--- GOAL OF THE EXERCISE ---
Using the data below, show every line where the word "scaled" occurs.

Recorded data

⟨

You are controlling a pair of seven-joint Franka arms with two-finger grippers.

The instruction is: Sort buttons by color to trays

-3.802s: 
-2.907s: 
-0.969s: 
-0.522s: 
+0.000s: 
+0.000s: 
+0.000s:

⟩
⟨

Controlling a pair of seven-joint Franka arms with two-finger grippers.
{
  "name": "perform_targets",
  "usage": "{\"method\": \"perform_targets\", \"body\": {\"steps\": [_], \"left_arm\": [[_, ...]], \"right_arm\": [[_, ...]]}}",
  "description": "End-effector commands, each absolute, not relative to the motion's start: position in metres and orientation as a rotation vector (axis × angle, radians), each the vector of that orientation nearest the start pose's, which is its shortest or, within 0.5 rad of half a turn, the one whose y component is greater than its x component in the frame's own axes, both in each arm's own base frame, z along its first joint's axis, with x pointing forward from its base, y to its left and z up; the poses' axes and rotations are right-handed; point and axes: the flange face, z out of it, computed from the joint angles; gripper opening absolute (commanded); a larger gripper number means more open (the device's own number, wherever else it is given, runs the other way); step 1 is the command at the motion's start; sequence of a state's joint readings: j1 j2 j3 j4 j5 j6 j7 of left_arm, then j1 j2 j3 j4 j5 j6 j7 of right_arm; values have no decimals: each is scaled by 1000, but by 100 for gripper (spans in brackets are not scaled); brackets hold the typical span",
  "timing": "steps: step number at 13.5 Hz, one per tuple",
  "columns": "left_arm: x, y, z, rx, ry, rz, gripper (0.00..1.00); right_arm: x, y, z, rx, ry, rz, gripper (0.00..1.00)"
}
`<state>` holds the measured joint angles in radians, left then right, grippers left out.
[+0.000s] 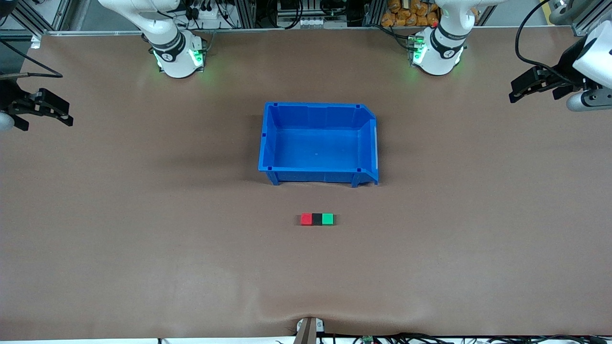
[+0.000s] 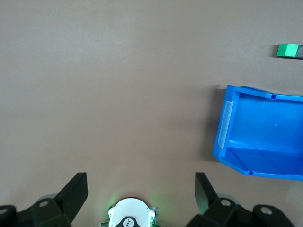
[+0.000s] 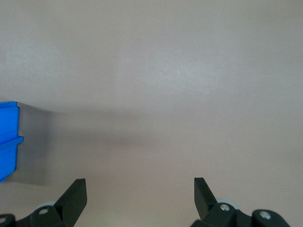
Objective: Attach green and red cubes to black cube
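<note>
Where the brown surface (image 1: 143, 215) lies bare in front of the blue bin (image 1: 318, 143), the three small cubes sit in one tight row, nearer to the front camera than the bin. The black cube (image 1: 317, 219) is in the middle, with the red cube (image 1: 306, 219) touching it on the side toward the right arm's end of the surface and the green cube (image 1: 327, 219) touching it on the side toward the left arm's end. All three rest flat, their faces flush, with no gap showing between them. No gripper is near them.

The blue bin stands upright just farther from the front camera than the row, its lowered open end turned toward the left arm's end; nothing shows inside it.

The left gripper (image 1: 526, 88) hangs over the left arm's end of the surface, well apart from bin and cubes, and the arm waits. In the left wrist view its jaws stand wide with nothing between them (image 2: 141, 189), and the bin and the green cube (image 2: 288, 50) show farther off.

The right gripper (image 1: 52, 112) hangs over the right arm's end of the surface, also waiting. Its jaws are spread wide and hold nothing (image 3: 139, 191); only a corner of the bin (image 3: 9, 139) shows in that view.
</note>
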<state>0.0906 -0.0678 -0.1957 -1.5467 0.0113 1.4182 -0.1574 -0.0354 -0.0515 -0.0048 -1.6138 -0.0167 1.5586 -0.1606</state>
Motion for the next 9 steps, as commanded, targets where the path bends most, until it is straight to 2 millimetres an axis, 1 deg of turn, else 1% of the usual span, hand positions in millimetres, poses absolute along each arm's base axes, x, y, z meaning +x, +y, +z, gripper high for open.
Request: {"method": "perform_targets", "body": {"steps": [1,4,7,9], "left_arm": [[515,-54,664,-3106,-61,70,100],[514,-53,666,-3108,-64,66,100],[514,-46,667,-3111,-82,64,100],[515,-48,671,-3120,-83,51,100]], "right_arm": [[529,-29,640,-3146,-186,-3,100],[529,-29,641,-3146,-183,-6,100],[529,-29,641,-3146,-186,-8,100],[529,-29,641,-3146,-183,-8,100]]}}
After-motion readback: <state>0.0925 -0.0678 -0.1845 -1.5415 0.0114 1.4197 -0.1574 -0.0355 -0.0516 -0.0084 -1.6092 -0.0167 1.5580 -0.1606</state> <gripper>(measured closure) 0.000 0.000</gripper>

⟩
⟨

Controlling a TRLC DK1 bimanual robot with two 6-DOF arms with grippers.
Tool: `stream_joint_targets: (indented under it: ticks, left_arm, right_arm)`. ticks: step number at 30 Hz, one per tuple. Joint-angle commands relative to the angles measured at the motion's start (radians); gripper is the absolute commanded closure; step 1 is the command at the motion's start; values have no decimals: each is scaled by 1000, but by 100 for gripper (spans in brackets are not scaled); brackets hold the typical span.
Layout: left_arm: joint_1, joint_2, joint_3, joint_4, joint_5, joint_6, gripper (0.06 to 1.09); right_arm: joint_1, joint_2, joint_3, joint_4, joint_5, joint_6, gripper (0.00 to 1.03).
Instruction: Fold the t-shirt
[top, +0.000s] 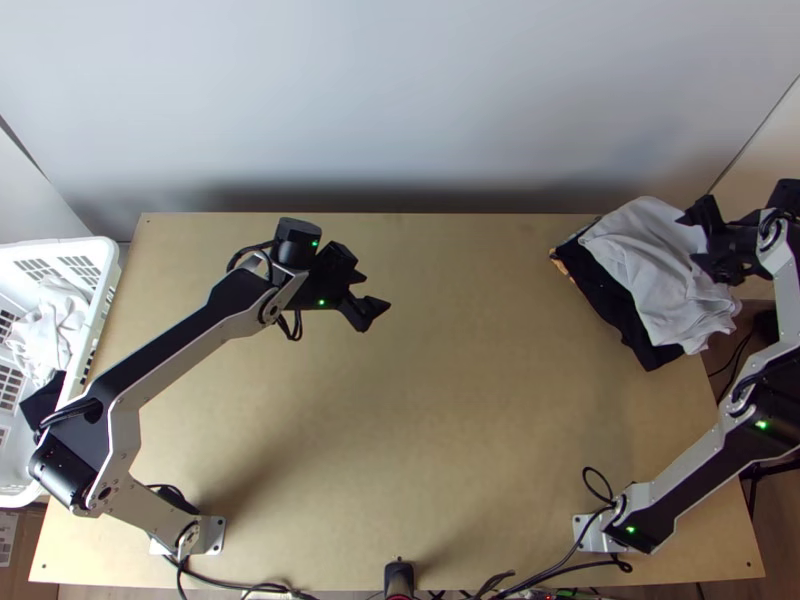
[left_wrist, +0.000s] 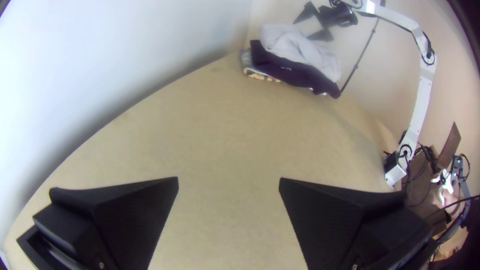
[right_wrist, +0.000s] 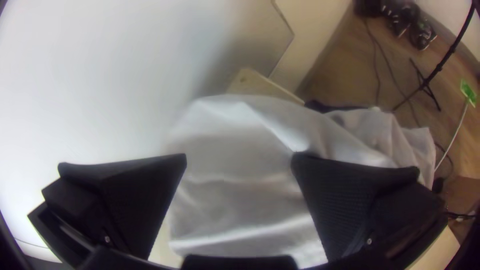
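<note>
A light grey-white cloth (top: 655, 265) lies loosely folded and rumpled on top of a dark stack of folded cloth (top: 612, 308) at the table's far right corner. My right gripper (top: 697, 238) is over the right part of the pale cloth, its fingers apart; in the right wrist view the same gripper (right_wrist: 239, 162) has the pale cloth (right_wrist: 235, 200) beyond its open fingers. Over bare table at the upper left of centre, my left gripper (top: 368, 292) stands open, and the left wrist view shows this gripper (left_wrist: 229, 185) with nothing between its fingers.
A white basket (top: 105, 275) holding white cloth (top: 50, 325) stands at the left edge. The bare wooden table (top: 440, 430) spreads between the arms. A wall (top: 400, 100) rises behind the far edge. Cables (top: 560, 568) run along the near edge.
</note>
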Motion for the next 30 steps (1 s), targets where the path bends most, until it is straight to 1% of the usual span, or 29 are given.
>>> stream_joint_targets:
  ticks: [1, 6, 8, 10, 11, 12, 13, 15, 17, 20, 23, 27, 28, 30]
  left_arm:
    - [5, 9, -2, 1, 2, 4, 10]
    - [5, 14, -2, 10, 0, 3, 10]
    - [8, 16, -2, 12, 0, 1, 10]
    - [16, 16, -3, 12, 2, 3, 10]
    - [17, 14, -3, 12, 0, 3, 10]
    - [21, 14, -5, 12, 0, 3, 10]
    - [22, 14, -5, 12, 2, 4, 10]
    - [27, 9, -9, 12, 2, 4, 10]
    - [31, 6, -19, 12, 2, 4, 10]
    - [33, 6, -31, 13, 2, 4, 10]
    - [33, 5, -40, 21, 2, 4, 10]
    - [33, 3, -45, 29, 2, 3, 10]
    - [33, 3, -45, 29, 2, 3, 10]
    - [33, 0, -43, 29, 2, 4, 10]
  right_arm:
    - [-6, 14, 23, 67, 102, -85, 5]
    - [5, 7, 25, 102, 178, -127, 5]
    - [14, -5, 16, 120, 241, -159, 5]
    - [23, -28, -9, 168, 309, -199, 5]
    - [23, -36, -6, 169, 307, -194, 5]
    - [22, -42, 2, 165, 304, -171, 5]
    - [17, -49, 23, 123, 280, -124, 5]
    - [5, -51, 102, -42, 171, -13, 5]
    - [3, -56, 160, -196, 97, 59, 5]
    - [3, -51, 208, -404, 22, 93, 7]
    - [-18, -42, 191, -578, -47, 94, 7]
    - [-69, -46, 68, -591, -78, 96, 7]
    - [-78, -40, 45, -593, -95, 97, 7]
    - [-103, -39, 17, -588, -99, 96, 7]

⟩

--- SOLUTION FOR THIS TASK ---
  "description": "End-effector commands, each absolute, not relative to the motion's start: position in metres and orientation as a rotation vector (axis × angle, radians), each the vector of that orientation nearest the start pose's, which is its shortest or, within 0.5 rad of half a turn, the one whose y component is greater than its x component in the frame's own axes, both in each arm's own base frame, z along its first joint's axis, with x pointing forward from its base, y to its left and z up; the poses' axes and rotations are right-handed; point and axes: the flange face, z out of it, computed from the joint angles; gripper opening absolute (commanded); a larger gripper number means more open (the device's own number, wherever else it is given, runs the other way); step 1 is the command at the motion's start; sequence of a state's joint readings: j1 j2 j3 j4 j5 j6 j7 of left_arm, then j1 j2 j3 j4 j5 j6 j7 of right_arm; values have no decimals: each is scaled by 1000, but by 100 for gripper (spans in brackets are not scaled); brackets hold the typical span",
Tool: `stream_joint_targets: (indented under it: ticks, left_arm, right_arm)`. ticks: step number at 30 Hz, one per tuple. Joint-angle commands relative to the angles measured at the motion's start (radians); gripper is the absolute commanded closure; step 1 is the command at the motion's start; values have no decimals: each is scaled by 1000, but by 100 for gripper (spans in brackets are not scaled); brackets hold the typical span.

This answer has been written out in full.